What to produce — The listing below needs to be copied in full, exactly.

Supplied material —
------------------------
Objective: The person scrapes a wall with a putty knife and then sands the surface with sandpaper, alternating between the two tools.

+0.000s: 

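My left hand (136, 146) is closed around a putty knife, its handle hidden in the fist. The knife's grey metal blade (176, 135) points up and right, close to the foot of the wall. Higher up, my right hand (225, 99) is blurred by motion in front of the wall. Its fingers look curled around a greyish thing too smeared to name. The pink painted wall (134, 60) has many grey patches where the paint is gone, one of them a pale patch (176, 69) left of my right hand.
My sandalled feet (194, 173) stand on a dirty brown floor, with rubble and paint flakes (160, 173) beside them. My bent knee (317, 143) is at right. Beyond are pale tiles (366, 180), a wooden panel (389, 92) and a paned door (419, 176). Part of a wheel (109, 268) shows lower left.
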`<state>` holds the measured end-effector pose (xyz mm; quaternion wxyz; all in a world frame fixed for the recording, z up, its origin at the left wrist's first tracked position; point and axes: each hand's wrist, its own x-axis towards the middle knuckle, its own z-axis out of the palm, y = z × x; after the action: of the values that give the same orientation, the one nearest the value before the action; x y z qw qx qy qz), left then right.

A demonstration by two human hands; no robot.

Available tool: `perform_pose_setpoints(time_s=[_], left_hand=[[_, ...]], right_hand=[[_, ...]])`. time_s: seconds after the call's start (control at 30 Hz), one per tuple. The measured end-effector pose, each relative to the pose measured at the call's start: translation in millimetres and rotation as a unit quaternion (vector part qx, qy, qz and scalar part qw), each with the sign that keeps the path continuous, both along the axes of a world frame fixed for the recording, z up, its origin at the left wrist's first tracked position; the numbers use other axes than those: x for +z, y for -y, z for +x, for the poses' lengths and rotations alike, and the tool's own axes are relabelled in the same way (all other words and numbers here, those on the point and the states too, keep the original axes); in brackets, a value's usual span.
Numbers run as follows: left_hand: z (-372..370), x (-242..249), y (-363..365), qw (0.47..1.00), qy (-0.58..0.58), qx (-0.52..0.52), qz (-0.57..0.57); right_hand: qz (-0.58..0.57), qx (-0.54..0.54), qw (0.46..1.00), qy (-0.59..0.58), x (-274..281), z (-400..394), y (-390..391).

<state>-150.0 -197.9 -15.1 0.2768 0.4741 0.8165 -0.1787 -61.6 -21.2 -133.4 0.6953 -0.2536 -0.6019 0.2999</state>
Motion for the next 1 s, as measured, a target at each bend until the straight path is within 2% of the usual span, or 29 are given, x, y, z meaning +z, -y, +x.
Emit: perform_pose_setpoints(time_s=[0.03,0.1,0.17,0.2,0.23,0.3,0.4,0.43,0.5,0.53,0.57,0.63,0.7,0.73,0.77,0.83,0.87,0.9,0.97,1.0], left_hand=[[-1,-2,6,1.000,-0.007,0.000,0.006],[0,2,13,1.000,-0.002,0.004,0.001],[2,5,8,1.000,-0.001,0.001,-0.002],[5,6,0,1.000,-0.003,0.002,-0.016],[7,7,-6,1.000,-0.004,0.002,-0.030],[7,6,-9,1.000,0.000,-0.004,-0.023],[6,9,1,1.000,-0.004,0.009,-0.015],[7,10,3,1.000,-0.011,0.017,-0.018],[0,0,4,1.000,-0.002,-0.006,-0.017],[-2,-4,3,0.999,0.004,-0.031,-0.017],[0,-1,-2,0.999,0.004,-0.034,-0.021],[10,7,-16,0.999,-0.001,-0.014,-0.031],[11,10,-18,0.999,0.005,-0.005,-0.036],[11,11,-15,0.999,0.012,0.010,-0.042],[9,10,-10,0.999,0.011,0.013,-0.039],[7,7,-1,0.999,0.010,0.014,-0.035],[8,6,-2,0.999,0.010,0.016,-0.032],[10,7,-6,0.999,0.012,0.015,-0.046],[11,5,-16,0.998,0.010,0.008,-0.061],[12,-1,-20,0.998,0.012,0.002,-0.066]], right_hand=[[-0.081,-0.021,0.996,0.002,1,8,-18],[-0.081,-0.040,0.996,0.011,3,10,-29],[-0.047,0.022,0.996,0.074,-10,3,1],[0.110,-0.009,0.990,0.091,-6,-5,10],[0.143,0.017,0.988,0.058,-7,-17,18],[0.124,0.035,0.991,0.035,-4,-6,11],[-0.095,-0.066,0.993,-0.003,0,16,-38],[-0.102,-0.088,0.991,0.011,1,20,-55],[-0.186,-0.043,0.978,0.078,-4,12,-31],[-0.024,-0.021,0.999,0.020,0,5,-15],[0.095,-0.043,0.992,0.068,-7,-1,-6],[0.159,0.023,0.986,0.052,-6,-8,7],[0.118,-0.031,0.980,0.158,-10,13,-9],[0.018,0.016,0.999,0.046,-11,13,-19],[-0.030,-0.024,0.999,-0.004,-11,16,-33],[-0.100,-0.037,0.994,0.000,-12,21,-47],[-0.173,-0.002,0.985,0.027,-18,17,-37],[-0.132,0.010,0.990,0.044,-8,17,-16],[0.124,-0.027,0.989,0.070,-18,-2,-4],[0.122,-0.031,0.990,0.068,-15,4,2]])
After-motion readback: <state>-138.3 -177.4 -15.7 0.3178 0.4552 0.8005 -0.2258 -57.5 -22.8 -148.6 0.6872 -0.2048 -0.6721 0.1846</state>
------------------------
Answer space —
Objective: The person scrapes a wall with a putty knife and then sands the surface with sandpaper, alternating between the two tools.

+0.000s: 

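My left hand (136, 146) is closed around a putty knife, its handle hidden in the fist. The knife's grey metal blade (176, 135) points up and right, close to the foot of the wall. Higher up, my right hand (225, 99) is blurred by motion in front of the wall. Its fingers look curled around a greyish thing too smeared to name. The pink painted wall (134, 60) has many grey patches where the paint is gone, one of them a pale patch (176, 69) left of my right hand.
My sandalled feet (194, 173) stand on a dirty brown floor, with rubble and paint flakes (160, 173) beside them. My bent knee (317, 143) is at right. Beyond are pale tiles (366, 180), a wooden panel (389, 92) and a paned door (419, 176). Part of a wheel (109, 268) shows lower left.
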`<state>` holds the measured end-effector pose (xyz mm; quaternion wxyz; all in a world frame fixed for the recording, z up, its origin at the left wrist's first tracked position; point and axes: each hand's wrist, its own x-axis towards the middle knuckle, its own z-axis out of the palm, y = z × x; after the action: of the values that give the same orientation, the one nearest the value before the action; x y z qw qx qy qz), left then right.

A demonstration by two human hands; no robot.

Available tool: `perform_pose_setpoints(time_s=[_], left_hand=[[_, ...]], right_hand=[[_, ...]])`. time_s: seconds after the call's start (control at 30 Hz), one per tuple. The measured end-effector pose, each relative to the pose measured at the call's start: translation in millimetres and rotation as a unit quaternion (vector part qx, qy, qz and scalar part qw), each with the sign that keeps the path continuous, both along the axes of a world frame fixed for the recording, z up, its origin at the left wrist's first tracked position; the numbers use other axes than those: x for +z, y for -y, z for +x, for the poses' lengths and rotations alike, and the tool's own axes are relabelled in the same way (all other words and numbers here, those on the point and the states too, keep the original axes); in brackets, a value's usual span.
Numbers run as follows: left_hand: z (-372..370), x (-242..249), y (-363..365), qw (0.47..1.00), qy (-0.58..0.58), qx (-0.52..0.52), qz (-0.57..0.57); right_hand: qz (-0.58..0.57), qx (-0.54..0.54), qw (0.46..1.00), qy (-0.59..0.58), x (-274..281), z (-400..394), y (-390..391).

<state>-150.0 -197.9 -15.1 0.2768 0.4741 0.8165 -0.1787 -61.6 -21.2 -133.4 0.6953 -0.2536 -0.6019 0.2999</state>
Motion for the next 1 s, as measured, a target at each bend until the straight path is within 2% of the usual span, or 29 are given, x, y, z meaning +z, -y, +x.
Emit: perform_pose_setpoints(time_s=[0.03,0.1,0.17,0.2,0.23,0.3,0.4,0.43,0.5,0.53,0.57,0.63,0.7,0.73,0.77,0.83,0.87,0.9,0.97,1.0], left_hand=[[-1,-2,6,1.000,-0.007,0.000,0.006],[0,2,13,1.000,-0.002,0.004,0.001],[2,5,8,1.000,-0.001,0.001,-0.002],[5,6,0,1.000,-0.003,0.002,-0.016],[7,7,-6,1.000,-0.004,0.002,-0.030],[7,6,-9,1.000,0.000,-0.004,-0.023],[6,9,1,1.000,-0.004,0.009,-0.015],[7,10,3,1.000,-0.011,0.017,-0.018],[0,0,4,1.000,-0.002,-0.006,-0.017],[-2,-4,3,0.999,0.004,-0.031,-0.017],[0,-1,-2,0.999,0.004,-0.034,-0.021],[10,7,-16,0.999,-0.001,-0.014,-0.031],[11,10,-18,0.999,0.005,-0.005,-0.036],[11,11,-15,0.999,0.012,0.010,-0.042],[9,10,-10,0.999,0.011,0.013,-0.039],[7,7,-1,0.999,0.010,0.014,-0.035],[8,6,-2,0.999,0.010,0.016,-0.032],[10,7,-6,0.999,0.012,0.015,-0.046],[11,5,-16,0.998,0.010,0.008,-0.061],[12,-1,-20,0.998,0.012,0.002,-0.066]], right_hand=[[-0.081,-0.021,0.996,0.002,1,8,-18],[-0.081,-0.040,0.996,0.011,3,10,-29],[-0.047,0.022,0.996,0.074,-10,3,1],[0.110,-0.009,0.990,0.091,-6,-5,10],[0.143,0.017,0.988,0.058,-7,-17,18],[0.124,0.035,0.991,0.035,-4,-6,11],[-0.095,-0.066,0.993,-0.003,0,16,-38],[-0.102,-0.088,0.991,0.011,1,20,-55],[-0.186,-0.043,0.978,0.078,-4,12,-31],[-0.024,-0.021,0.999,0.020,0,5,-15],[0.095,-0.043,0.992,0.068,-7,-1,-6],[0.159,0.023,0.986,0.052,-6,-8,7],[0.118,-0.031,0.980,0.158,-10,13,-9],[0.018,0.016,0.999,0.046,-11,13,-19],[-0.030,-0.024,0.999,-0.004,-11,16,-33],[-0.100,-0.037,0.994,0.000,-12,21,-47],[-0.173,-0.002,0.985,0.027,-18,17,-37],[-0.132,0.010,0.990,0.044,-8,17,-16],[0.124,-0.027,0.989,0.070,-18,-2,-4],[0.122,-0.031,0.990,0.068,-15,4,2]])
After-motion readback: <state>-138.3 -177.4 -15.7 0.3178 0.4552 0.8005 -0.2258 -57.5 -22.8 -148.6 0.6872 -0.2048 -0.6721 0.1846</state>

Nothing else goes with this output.